The following is a question about the many visualizations offered as 'proof by picture' of the existence of Simpson's paradox, and possibly a question about terminology.
Simpson's Paradox is a fairly simple phenomenon to describe and to give numerical examples of (the reason why this can happen is deep and interesting). The paradox is that there exist 2x2x2 contingency tables (Agresti, Categorical Data Analysis) where the marginal association has a different direction from each conditional association.
That is, comparison of ratios in two subpopulations can both go in one direction but the comparison in the combined population goes in the other direction. In symbols:
There exist $a,b,c,d,e,f,g,h$ such that $$ \frac{a+b}{c+d} > \frac{e+f}{g+h} $$
but $$ \frac{a}{c} < \frac{e}{g} $$ and
$$ \frac{b}{d} < \frac{f}{h} $$
This is accurately represented in the following visualization (from Wikipedia ):
A fraction is simply the slope of the corresponding vectors, and it is easy to see in the example that the shorter B vectors have larger slope than the corresponding L vectors, but the combined B vector has smaller slope than the combined L vector.
There is a very common visualization in many forms, one in particular at the front of that wikipedia reference on Simpson's:
This is a great example of confounding, how a hidden variable (which separates two sub populations) can show a different pattern.
However, mathematically, such an image in no way corresponds to a display of the contingency tables that are at the basis of the phenomenon known as Simpson's paradox. First, the regression lines are over real-valued point set data, not count data from a contingency table.
Also, one can create data sets with arbitrary relation of slopes in the regression lines, but in contingency tables, there is a restriction in how different the slopes can be. That is, the regression line of a population can be orthogonal to all the regressions of the given subpopulations.
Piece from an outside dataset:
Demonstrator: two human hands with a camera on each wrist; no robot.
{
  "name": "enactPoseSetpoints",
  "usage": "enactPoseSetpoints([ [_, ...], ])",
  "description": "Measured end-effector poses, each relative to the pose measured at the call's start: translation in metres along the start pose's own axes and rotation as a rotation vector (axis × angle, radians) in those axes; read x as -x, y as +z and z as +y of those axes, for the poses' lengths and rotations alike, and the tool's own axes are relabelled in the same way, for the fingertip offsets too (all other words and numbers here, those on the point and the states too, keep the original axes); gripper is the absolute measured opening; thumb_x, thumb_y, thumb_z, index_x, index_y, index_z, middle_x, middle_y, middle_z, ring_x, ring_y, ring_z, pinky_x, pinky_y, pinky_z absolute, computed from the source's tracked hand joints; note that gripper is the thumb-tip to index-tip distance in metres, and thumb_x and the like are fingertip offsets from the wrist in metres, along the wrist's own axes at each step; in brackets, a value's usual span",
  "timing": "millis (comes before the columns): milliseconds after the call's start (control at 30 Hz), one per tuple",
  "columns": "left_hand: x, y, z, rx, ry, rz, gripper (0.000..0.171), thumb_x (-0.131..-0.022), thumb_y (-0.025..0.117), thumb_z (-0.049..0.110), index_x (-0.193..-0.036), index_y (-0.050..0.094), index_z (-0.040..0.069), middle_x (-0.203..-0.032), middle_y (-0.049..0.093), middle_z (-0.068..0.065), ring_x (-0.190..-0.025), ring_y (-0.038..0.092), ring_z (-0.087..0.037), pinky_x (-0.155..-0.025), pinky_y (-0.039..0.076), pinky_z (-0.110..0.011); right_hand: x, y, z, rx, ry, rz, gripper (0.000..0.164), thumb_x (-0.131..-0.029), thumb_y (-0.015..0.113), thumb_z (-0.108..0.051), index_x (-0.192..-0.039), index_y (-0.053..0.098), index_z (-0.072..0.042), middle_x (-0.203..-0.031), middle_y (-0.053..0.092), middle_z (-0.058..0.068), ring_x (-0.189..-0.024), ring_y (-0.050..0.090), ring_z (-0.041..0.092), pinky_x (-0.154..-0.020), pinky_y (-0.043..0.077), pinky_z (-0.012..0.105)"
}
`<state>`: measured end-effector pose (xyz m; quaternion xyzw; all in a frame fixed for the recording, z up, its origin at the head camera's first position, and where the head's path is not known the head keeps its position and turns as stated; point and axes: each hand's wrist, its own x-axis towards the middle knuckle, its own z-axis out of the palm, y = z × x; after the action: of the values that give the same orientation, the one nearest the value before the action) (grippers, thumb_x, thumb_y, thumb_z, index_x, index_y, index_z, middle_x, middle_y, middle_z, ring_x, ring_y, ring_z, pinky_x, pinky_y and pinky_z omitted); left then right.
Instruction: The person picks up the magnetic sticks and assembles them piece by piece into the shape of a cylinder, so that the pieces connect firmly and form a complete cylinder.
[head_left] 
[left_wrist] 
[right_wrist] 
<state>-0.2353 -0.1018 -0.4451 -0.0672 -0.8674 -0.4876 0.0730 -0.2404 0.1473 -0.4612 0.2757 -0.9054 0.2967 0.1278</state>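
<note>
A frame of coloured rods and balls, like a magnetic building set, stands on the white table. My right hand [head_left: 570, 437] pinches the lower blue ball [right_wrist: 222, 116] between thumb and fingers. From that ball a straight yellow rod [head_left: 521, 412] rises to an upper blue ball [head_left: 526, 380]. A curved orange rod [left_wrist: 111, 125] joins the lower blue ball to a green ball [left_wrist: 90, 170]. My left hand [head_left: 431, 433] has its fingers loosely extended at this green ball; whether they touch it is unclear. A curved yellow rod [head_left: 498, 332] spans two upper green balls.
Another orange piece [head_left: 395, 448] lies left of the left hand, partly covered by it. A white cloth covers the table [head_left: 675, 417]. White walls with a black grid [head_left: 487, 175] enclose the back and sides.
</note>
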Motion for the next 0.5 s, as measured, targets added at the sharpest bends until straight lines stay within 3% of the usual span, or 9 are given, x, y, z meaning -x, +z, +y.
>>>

But in Simpson's Paradox the ratios of the subpopulations, though not a regression slope, cannot stray too far from the amalgamated population, even if in the other direction (again, see the ratio comparison image from Wikipedia).
For me, that is enough to be taken aback every time I see the latter image as a visualization of Simpson's paradox. But since I see the (what I call wrong) examples everywhere, I'm curious to know:
- Am I missing a subtle transformation from the original Simpson/Yule examples of contingency tables into real values that justify the regression line visualization?
- Surely Simpson's is a particular instance of confounding error. Has the term 'Simpson's Paradox' now become equated with confounding error, so that whatever the math, any change in direction via a hidden variable can be called Simpson's Paradox?
Addendum: Here is an example of a generalization to a 2xmxn (or 2 by m by continuous) table:
If amalgamated over shot type, it looks like a player makes more shots when defenders are closer. Grouped by shot type (distance from basket really), the more intuitively expected situation occurs, that more shots are made the further away defenders are.
This image is what I consider to be a generalization of Simpson's to a more continuous situation (distance of defenders). But I still don't see yet how the regression line example is an example of Simpson's.